15th European Conference on Artificial Intelligence

ECAI 2002

Seeking Information: Methods from Information Retrieval and Artificial Intelligence

This tutorial will address the problem of how to support users in finding information relevant to their needs from large sources of stored data, such as the World Wide Web, Intranets, and digital libraries. It will describe how current techniques from information retrieval and artificial intelligence can be used for this purpose. The tutorial will provide the attendees with:
  • Knowledge of the underlying empirical and theoretical research issues relating to the indexing and retrieving of information.
  • Understanding the criteria that make the seeking process efficient and effective.
  • Skills necessary to design, implement and experiment with systems to enable intelligent information access.

  • The tutorial aims to encourage synthesis of ideas between the two fields.


    The amount of available information is currently growing at an incredible rate; a particular example of this is the Internet.

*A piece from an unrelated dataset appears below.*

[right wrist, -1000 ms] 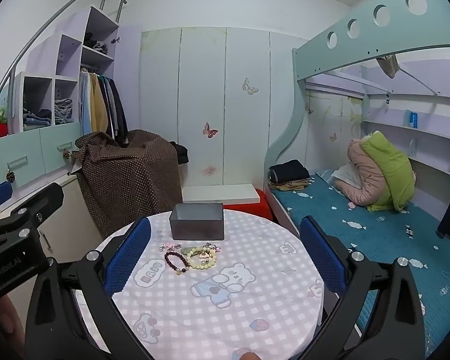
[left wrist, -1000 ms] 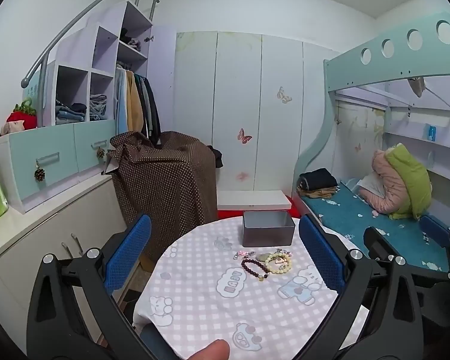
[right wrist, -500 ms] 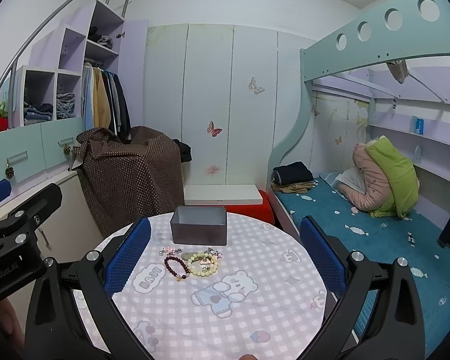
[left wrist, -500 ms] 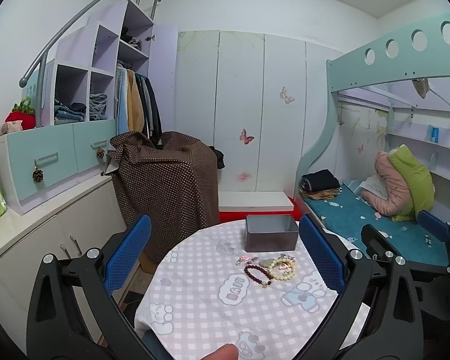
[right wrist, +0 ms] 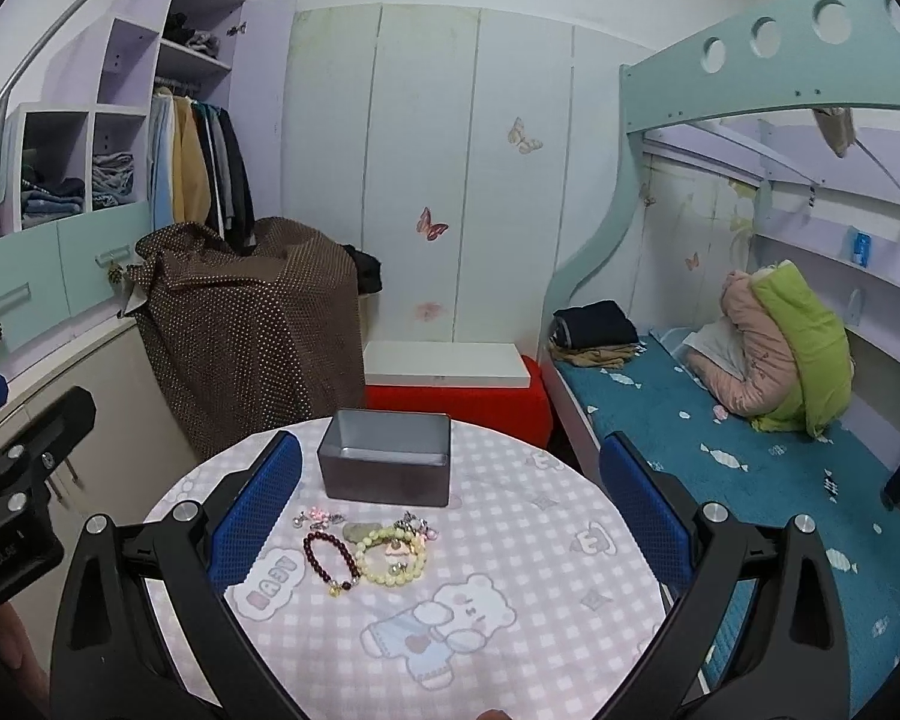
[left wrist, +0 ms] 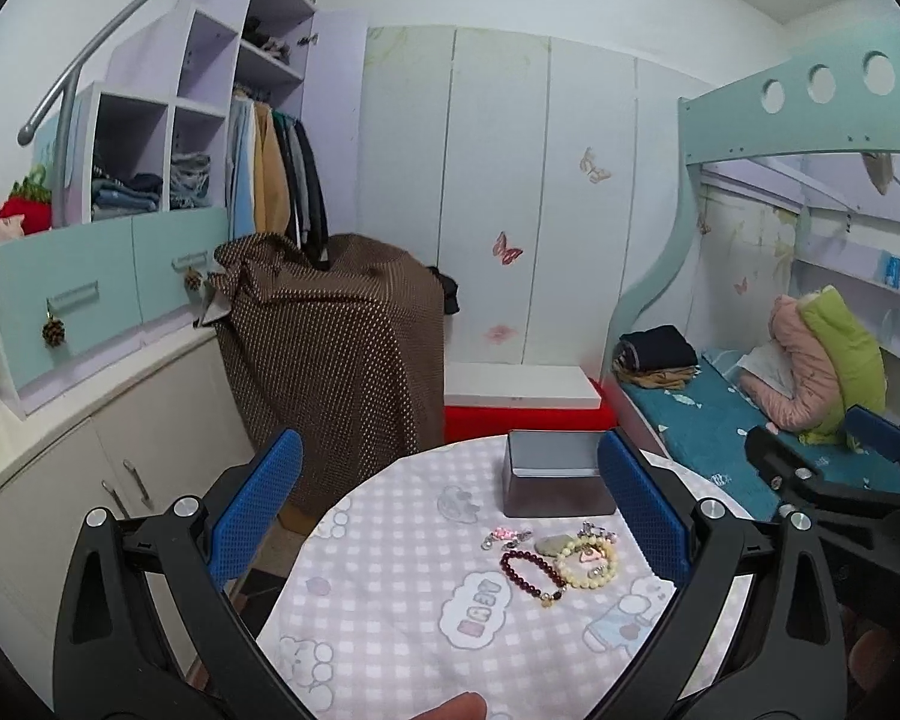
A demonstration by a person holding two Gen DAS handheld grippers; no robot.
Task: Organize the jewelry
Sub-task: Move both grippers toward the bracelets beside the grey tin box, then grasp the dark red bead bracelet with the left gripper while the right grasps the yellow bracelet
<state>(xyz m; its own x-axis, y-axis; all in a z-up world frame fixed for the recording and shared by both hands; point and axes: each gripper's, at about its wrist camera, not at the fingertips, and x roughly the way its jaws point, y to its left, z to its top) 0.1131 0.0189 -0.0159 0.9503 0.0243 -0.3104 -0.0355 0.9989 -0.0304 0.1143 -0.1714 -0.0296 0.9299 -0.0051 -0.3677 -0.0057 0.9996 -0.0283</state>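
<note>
A grey metal box [left wrist: 555,480] [right wrist: 385,464] stands open at the far side of the round table [left wrist: 390,612] [right wrist: 510,648] with a pink checked cloth. In front of it lie a dark red bead bracelet [left wrist: 531,571] [right wrist: 330,558], a cream bead bracelet [left wrist: 588,558] [right wrist: 393,555] and small charms [left wrist: 504,535] [right wrist: 318,517]. My left gripper [left wrist: 450,510] is open and empty, above the near table. My right gripper [right wrist: 450,510] is open and empty, held above the jewelry.
A brown dotted cloth [left wrist: 330,348] covers furniture behind the table. White cabinets [left wrist: 90,480] and shelves stand at the left. A bunk bed with a blue mattress [right wrist: 720,450] is on the right. A red box with a white board [right wrist: 450,372] sits by the wardrobe.
Both grippers have tilted down slightly and moved nearer the table, so the box and jewelry sit closer and lower in both views. Nothing was picked up.
</note>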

This information appears in many forms (images, text, video, and speech), and its increase leads to information overload because there are no means for separating relevant from irrelevant information. To utilise this information, whether for business or leisure purpose, we need techniques and tools to allow for fast, effective and efficient access to large amounts of stored information.

    The fields of information retrieval (IR) and artificial intelligence (AI) have been looking at this problem. The IR field has developed successful methods to deal effectively with huge amounts of information, whereas the AI field has developed methods to learn user's information needs, extract information from text, and represent the semantics of information. They converge to the goal of describing and building large-scale systems that store, manipulate, retrieve and display electronic information of any kind.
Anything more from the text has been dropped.